*DATASET CONTENT*

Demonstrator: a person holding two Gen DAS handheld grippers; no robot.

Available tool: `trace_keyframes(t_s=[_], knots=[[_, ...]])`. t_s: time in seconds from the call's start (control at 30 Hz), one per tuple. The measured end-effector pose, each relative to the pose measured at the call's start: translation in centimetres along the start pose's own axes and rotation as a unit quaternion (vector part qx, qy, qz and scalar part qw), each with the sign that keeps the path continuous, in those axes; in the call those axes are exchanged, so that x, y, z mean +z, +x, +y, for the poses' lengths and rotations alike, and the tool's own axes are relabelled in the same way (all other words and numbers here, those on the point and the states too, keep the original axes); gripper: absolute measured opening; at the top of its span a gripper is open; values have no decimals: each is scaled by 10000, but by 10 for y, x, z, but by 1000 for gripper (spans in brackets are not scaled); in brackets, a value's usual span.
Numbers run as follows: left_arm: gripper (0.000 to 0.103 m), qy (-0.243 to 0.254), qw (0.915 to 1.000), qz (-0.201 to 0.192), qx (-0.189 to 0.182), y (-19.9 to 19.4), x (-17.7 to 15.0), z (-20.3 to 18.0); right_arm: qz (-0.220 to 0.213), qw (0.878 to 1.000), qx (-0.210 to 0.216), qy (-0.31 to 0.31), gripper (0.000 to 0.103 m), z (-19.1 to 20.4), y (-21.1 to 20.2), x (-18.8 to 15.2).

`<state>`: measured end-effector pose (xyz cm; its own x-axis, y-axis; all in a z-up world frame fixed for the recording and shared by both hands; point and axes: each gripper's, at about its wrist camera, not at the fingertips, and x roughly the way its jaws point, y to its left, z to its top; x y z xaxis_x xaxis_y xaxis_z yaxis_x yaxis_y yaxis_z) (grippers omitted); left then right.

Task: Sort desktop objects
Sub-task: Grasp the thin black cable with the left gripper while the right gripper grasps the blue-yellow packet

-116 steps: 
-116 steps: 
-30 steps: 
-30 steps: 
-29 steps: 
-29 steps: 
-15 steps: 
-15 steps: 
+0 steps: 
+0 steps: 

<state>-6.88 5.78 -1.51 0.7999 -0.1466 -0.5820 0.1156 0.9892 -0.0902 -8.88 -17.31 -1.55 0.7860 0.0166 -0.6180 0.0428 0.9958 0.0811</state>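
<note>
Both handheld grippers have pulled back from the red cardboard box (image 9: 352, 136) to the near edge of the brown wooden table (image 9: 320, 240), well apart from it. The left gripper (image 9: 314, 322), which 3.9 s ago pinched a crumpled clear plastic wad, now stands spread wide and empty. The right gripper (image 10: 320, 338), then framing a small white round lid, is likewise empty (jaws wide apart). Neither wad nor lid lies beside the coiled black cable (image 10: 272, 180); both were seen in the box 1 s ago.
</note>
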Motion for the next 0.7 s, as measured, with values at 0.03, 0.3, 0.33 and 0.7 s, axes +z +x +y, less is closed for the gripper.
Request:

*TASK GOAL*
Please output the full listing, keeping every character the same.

*SOLUTION TO THE PROBLEM*
Demonstrator: a person holding two Gen DAS handheld grippers; no robot.

Available tool: `trace_keyframes(t_s=[_], knots=[[_, ...]])`. t_s: time in seconds from the call's start (control at 30 Hz), one per tuple. The measured end-effector pose, each relative to the pose measured at the call's start: translation in centimetres along the start pose's own axes and rotation as a unit quaternion (vector part qx, qy, qz and scalar part qw), each with the sign that keeps the path continuous, in those axes; in the call those axes are exchanged, so that x, y, z mean +z, +x, +y, for the poses' lengths and rotations alike, and the tool's own axes are relabelled in the same way (all other words and numbers here, those on the point and the states too, keep the original axes); gripper: absolute measured opening; at the top of its span a gripper is open; values have no decimals: each is scaled by 10000, but by 10 for y, x, z, but by 1000 for gripper (spans in brackets are not scaled); in brackets, a value's usual span.
Numbers run as follows: left_arm: gripper (0.000 to 0.103 m), qy (-0.243 to 0.254), qw (0.915 to 1.000), qz (-0.201 to 0.192), qx (-0.189 to 0.182), y (-19.9 to 19.4), x (-17.7 to 15.0), z (-20.3 to 18.0); right_arm: qz (-0.220 to 0.213), qw (0.878 to 1.000), qx (-0.210 to 0.216), qy (-0.31 to 0.31), gripper (0.000 to 0.103 m), z (-19.1 to 20.4), y (-21.1 to 20.2), x (-18.8 to 15.2).

`<state>`: measured end-effector pose (xyz cm; its own x-axis, y-axis; all in a z-up world frame fixed for the recording and shared by both hands; point and axes: each gripper's, at about its wrist camera, not at the fingertips, and x roughly the way its jaws point, y to its left, z to its top; x y z xaxis_x xaxis_y xaxis_z yaxis_x yaxis_y yaxis_z) (grippers omitted); left then right.

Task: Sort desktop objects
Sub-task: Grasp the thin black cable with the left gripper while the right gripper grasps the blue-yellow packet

-116 steps: 
-116 steps: 
-30 steps: 
-30 steps: 
-29 steps: 
-29 steps: 
-15 steps: 
-15 steps: 
+0 steps: 
+0 steps: 

<state>-6.88 5.78 -1.51 0.7999 -0.1466 -0.5820 0.1156 0.9892 -0.0902 -8.88 -17.31 -1.55 0.7860 0.0166 -0.6180 0.0428 0.9958 0.0811</state>
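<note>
Both handheld grippers have pulled back from the red cardboard box (image 9: 352, 136) to the near edge of the brown wooden table (image 9: 320, 240), well apart from it. The left gripper (image 9: 314, 322), which 3.9 s ago pinched a crumpled clear plastic wad, now stands spread wide and empty. The right gripper (image 10: 320, 338), then framing a small white round lid, is likewise empty (jaws wide apart). Neither wad nor lid lies beside the coiled black cable (image 10: 272, 180); both were seen in the box 1 s ago.
</note>
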Motion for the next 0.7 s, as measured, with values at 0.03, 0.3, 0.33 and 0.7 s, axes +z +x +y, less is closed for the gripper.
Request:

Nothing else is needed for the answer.